CLEVELAND, Oct 21 (Reuters) – The fight over who is responsible for the opioid epidemic that has ravaged the United States heads to court on Monday in Ohio as local governments seek billions of dollars from companies that manufactured and distributed the highly-addictive painkillers.

The trial will pit two Ohio counties against five companies the local governments say helped fuel a nationwide crisis. Some 400,000 U.S. overdose deaths between 1997 and 2017 were linked to opioids, according to government data.

Ohio’s Cuyahoga and Summit counties are seeking around $8 billion to pay for addiction treatment programs and to cover expenses spent over the years on police and healthcare.

The defendants include the three largest U.S. wholesale drug distributors – AmerisourceBergen Corp, Cardinal Health Inc and McKesson Corp – as well as Israel-based drugmaker Teva Pharmaceutical Industries Ltd and pharmacy chain operator Walgreens Boots Alliance Inc.

The outcome of the first federal lawsuit to go to trial over the epidemic could influence how much they and other companies, such as Johnson & Johnson, pay to reach what is known as a global settlement of all opioid litigation.

The bellwether, or test trial, kicks off after last-ditch efforts to strike a broader $48 billion settlement fell short on Friday.

Some 2,600 lawsuits have been brought by states, towns, cities, counties and tribal governments who say drugmakers overstated the benefits of opioids while downplaying the risks and distributors failed to flag and halt a rising tide of suspicious orders, shipping vast amounts of the pills across the country.

Drugmakers have denied wrongdoing, arguing their products carried U.S. Food and Drug Administration-approved labels that warned of the addictive risks of opioids. They say they did not cause the terrible toll the epidemic has had on states and localities.

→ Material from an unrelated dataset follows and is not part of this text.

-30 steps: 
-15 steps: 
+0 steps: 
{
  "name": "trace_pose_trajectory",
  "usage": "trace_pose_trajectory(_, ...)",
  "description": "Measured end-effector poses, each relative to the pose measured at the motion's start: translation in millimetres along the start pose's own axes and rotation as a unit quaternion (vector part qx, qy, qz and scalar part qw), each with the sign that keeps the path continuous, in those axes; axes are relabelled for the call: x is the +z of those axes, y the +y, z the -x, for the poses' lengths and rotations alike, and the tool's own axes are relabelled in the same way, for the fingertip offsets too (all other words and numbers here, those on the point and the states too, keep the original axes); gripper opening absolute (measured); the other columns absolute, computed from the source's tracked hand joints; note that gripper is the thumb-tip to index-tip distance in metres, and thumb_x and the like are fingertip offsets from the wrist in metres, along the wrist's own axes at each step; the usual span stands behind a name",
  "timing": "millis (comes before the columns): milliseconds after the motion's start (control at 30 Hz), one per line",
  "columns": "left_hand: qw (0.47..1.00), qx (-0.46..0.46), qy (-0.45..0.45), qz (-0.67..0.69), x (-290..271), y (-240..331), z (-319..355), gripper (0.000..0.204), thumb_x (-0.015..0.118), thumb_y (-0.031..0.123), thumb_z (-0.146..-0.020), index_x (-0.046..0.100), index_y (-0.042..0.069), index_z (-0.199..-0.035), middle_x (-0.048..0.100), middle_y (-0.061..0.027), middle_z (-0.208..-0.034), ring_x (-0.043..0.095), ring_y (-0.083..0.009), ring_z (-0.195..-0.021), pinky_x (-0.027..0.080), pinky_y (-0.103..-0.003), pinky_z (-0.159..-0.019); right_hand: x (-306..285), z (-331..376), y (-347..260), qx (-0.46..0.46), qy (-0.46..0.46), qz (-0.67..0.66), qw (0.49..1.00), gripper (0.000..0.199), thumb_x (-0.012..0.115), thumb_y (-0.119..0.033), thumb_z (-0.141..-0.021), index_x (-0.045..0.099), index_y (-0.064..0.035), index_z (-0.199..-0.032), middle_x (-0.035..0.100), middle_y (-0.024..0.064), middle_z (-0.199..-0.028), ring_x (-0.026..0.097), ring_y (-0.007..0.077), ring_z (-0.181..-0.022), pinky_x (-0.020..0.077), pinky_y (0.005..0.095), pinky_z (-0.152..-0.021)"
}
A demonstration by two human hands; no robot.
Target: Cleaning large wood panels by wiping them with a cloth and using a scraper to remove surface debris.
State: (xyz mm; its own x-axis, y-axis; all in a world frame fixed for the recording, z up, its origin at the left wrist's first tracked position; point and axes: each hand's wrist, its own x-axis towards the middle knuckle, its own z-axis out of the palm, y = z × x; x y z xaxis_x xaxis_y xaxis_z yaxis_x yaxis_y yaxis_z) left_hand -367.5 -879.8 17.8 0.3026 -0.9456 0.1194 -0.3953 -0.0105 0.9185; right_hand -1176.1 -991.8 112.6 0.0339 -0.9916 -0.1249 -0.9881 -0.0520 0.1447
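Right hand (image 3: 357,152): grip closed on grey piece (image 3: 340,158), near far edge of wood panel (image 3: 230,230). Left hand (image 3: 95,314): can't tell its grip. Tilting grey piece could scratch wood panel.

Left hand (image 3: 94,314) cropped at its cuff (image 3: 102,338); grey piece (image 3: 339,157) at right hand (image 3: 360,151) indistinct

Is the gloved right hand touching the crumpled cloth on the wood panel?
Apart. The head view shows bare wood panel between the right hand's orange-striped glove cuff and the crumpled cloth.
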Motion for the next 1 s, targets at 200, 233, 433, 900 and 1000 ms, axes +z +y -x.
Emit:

AmerisourceBergen, Cardinal Health and McKesson said in a joint statement on Saturday that they made up only “one component of the pharmaceutical supply chain” and their role was to make sure medicines prescribed by licensed doctors were available for patients.

“We remain deeply concerned by the impact the opioid epidemic is having on families and communities across our nation – and we’re committed to being part of the solution,” the statement said.

Together, the three companies distribute around 90% of the country’s drugs.

Walgreens and Teva did not return a request for comment.